▶ **TASK BRIEF**
Copy, exactly as written, the lines that begin at the one containing "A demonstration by" and end at the one containing "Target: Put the". Skip any pictures in the data below.
________________________
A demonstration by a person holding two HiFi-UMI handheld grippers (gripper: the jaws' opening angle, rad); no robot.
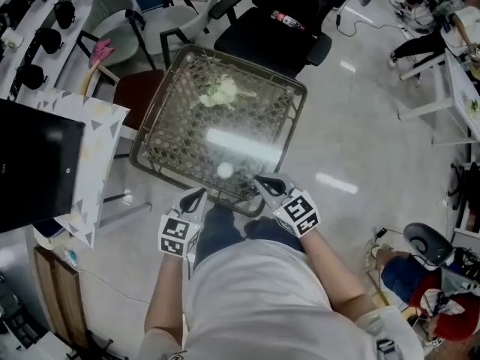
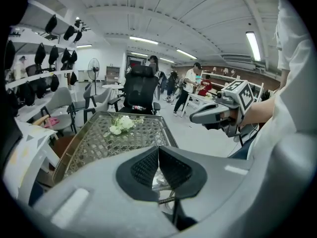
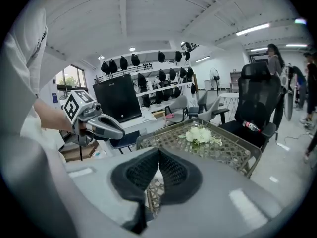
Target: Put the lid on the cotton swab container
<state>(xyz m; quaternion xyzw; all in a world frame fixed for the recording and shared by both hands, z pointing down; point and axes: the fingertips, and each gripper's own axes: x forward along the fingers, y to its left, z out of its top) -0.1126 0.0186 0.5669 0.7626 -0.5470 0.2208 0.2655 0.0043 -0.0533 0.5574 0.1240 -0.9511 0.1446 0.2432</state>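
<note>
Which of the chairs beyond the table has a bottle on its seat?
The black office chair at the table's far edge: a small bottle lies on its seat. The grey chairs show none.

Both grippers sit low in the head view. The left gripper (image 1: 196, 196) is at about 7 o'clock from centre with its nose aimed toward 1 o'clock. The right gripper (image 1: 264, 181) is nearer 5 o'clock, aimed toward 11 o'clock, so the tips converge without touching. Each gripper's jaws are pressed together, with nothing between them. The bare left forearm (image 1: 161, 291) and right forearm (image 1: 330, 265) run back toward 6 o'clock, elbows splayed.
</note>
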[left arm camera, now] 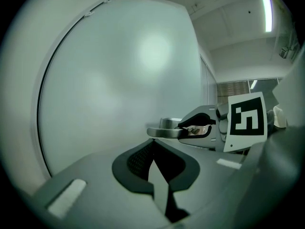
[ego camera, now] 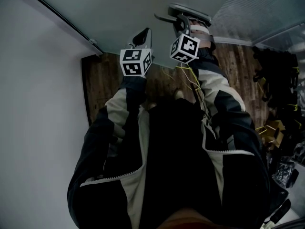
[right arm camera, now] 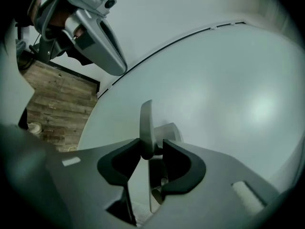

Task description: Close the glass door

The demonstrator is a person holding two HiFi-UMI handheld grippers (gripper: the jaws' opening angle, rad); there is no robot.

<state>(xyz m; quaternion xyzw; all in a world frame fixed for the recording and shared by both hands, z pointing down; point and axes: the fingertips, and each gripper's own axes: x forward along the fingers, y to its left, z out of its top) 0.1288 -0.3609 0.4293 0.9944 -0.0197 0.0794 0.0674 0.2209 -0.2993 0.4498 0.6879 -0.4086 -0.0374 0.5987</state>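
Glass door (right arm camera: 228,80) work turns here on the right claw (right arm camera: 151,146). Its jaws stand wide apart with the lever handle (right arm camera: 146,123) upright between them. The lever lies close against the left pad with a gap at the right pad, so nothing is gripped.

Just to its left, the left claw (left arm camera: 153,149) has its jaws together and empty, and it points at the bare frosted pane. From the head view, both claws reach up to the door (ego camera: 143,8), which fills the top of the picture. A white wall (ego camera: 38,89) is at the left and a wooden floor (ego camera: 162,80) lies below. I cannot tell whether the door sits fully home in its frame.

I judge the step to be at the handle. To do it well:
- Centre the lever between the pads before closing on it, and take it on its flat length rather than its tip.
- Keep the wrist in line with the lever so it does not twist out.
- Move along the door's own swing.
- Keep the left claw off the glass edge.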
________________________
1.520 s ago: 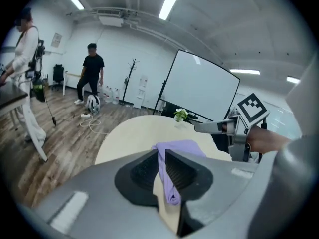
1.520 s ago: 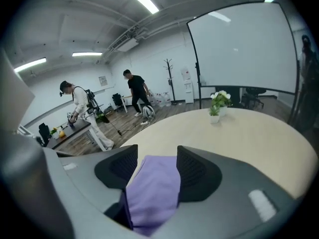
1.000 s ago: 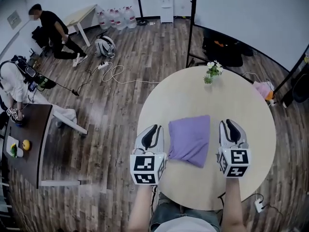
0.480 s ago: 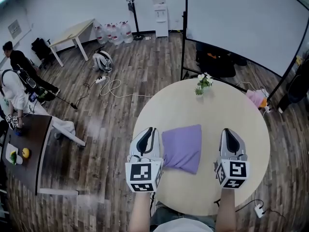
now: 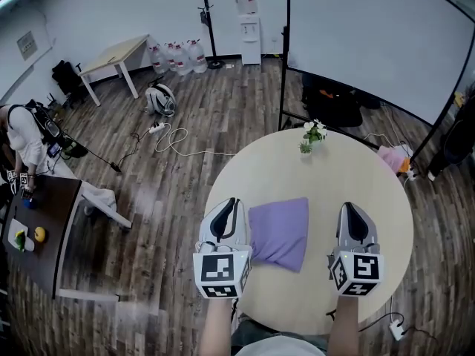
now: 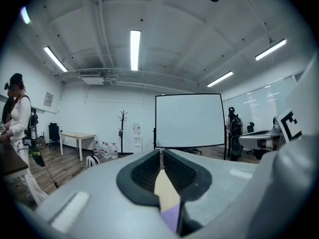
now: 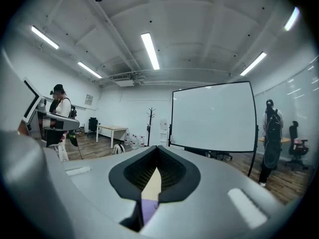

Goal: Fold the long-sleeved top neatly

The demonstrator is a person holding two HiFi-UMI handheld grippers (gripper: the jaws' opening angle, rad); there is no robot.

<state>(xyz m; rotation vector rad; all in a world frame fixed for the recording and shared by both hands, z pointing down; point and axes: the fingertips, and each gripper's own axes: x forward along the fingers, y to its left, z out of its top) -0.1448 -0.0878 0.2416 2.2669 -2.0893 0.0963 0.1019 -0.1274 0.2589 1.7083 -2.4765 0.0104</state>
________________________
▶ **COMPLETED TASK**
A demonstration by a person holding two HiFi-UMI handheld grippers (gripper: the jaws' opening angle, rad); no robot.
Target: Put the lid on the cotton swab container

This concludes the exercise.